All lines in the material containing the word "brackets" need to be copied.

- - - - - - -

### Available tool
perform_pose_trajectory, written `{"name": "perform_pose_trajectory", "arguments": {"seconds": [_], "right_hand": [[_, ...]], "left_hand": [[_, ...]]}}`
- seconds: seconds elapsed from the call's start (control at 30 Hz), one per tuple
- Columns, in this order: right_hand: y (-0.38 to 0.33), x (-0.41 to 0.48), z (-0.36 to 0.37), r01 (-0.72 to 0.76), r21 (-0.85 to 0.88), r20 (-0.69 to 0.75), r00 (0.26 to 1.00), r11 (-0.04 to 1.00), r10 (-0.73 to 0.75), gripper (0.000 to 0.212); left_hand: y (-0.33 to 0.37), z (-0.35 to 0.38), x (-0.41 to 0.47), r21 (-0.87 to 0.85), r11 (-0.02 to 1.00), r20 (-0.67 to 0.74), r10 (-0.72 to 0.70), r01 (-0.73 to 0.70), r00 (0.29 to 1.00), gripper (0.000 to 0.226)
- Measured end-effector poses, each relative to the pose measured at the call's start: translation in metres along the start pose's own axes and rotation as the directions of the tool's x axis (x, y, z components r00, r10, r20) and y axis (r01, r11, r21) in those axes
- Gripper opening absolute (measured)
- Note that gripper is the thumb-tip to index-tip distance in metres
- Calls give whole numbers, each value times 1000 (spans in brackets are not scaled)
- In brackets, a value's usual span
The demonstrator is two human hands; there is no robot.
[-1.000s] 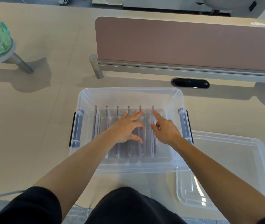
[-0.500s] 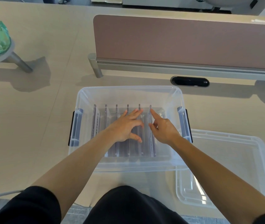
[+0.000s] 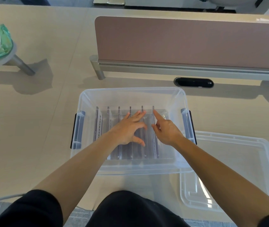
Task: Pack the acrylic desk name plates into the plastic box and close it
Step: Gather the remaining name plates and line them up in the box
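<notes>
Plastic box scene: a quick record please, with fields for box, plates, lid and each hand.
box: clear, open, on the desk
plates: six, upright in a row inside
lid: off, lying right of the box
left hand: spread fingers on middle plates
right hand: forefinger on rightmost plate

Your plastic box (image 3: pixel 131 94) is clear, with black latches (image 3: pixel 73 130); the name plates (image 3: pixel 97 126) in it are see-through grey, some with a dotted strip. The lid (image 3: pixel 238 161) is clear too. Your table (image 3: pixel 32 128) is beige, the divider (image 3: pixel 188 43) dusty pink, your sleeves (image 3: pixel 32 208) black.
</notes>
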State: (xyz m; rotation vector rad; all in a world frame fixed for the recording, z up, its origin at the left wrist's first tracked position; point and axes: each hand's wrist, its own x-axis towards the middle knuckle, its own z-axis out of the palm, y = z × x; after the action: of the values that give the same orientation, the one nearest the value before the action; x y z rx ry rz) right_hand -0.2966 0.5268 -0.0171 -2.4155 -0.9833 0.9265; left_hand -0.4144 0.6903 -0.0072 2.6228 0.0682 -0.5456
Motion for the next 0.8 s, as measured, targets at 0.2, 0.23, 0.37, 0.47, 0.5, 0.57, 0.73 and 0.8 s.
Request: {"name": "perform_pose_trajectory", "arguments": {"seconds": [0.2, 0.23, 0.37, 0.47, 0.5, 0.57, 0.73, 0.8], "right_hand": [[-1, 0, 0, 3, 12, 23, 1000, 1000, -4, 65], [-1, 0, 1, 1, 15, 24, 1000, 1000, -1, 65], [-2, -2, 1, -6, 51, 23, 1000, 999, 5, 66], [-9, -8, -5, -56, 67, 5, 998, 996, 56, 65], [-12, -11, -7, -76, 48, -17, 997, 996, 77, 64], [-19, -20, -12, -107, -1, -73, 992, 994, 106, 57], [-38, -50, -16, -214, -54, -122, 971, 975, 206, 44], [-43, -66, -15, -225, -40, -163, 963, 974, 215, 40]], "left_hand": [[0, 0, 0, 38, 999, 2, -9, 9, 1000, 71], [0, 1, 0, 50, 999, -1, -9, 9, 1000, 72], [0, -1, -8, 100, 995, -26, -17, 20, 1000, 80], [-2, -5, -24, 48, 997, -76, -58, 62, 995, 83], [-4, -6, -31, 27, 996, -103, -84, 88, 991, 81], [-11, -6, -45, -10, 991, -164, -130, 130, 978, 71], [-17, -4, -79, -104, 987, -281, -149, 124, 948, 50], [-12, -5, -86, -133, 985, -293, -140, 105, 946, 45]]}}
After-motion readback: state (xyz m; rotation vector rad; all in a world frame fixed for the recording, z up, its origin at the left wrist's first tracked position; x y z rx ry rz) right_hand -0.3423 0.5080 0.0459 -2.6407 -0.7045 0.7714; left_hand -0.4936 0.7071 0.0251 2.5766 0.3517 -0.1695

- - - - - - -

▶ [Answer space]
- Calls give whole numbers, each value times 1000 (spans in brackets are not scaled)
- In brackets, a value's usual span

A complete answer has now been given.